PEARL-MeVO is an investigator-initiated, multicenter, prospective, randomized controlled, open-label, blinded endpoint (PROBE) clinical trial aiming at evaluating the efficacy and safety of intra-arterial thrombolysis as adjunct to endovascular treatment in improving 90-day functional outcome in acute ischemic stroke patients due to medium vessel occlusion (MeVO) within 24 hours of symptom onset.

Detailed Description

PEARL-MeVO is an investigator-initiated, multicenter, prospective, randomized controlled, open-label, blinded endpoint (PROBE) clinical trial aiming at evaluating the efficacy and safety of intra-arterial thrombolysis as adjunct to endovascular treatment in improving 90-day functional outcome in acute ischemic stroke patients due to medium vessel occlusion (MeVO) within 24 hours of symptom onset. The primary outcome is the proportion of patients with a 90-day modified Rankin Scale (mRS) of 0-1. Eligible patients will be randomly assigned at a ratio of 1:1 into the intervention group to receive intra-arterial thrombolysis as adjunct to endovascular treatment, or the control group to receive only standard medical management. A total of 530 participants (265 per group) are anticipated to be recruited for this study.

Recruitment & Eligibility

Status
NOT_YET_RECRUITING
Sex
All
Target Recruitment
530
Inclusion Criteria
  1. Aged 18 years or older.
  2. Clinical diagnosis of acute ischemic stroke.
  3. CT angiography (CTA) or MR angiography (MRA) confirmed primary isolated medium vessel occlusion (i.e. an occlusion of the co-/non-dominant M2, the M3/M4 segment of the MCA, the A1/A2/A3 segment of the ACA, or the P1/P2/P3 segment of the PCA).
  4. Baseline NIHSS ≥6.
  5. Treatment (arterial puncture) can be initiated 5.1 Within 6 hours of last known well (LKW) OR 5.2 Within 6 to 24 hours of LKW AND evidence of salvageable brain tissue on CT perfusion or perfusion-diffusion MRI (ischemic core volume <50mL, hypo-perfused tissue volume to ischemic core volume ratio >1.4, mismatch volume >10mL).
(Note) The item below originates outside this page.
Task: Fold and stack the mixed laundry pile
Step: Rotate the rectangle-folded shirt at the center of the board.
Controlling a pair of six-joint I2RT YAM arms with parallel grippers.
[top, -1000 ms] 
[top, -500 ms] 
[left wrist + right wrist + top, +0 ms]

Hypo-perfused tissue is defined as Tmax >6s on CT perfusion or perfusion MRI. Ischemic core is defined as rCBF <30% on CT perfusion or ADC <620μm2/s on diffusion MRI.
  6. Signed informed consent.
Exclusion Criteria
  1. Evidence of intracranial hemorrhage.
  2. Pre-stroke mRS score ≥ 2.
  3. Rapidly improving symptoms, in the judgment of the managing clinician that the improvement is likely to result in the patient having an NIHSS score of <6 at randomization.
  4. The intervention procedure is unlikely to be completed as assessed by the investigator.
  5. Suspected cerebral vasculitis, septic embolization, or vascular occlusion due to infective endocarditis.
  6. Suspected arterial dissection.
  7. Severe allergy to contrast agents (non-mild rash allergy) or absolute contraindication to iodine contrast.
  8. Known genetic or acquired bleeding disposition or anticoagulant factors deficiency.
  9. Coagulation disorder with INR >1.7 or use of new oral anticoagulants within 48 hours prior to symptom onset.
  10. Platelet count <50×10^9/L.
  11. Any active or recent bleeding (gastrointestinal, urinary tract bleeding, etc.), or previous parenchymal organ surgery or biopsy in the last 1 month.
  12. Systolic blood pressure >185 mmHg or diastolic blood pressure >110 mmHg, refractory to treatment.
  13. Known severe renal insufficiency with glomerular filtration rate <30 ml/min or blood creatinine >220 μmol/L (2.5 mg/dl).
  14. Radiological confirmed evidence of mass effect or intracranial tumour (except small meningioma).
  15. Anticipated life expectancy <6 months due to advanced disease (e.g., malignancy, severe cardiopulmonary disease, etc.).
  16. Women who are pregnant or breastfeeding.
  17. Participation in other clinical trials.
  18. Any condition that, in the judgment of the investigator, makes the patient unsuitable for this study or where this study may impose a significant risk to the patient (e.g., inability to understand and/or comply with study procedures and/or follow-up due to psychiatric disorders, cognitive or emotional impairment).

Study & Design

Study Type
INTERVENTIONAL
Study Design
PARALLEL
Primary Outcome Measures
NameTimeMethod
The modified Rankin Scale score (mRS) 0-190 (±14) days

The proportion of mRS 0-1 at 90 (±14) days.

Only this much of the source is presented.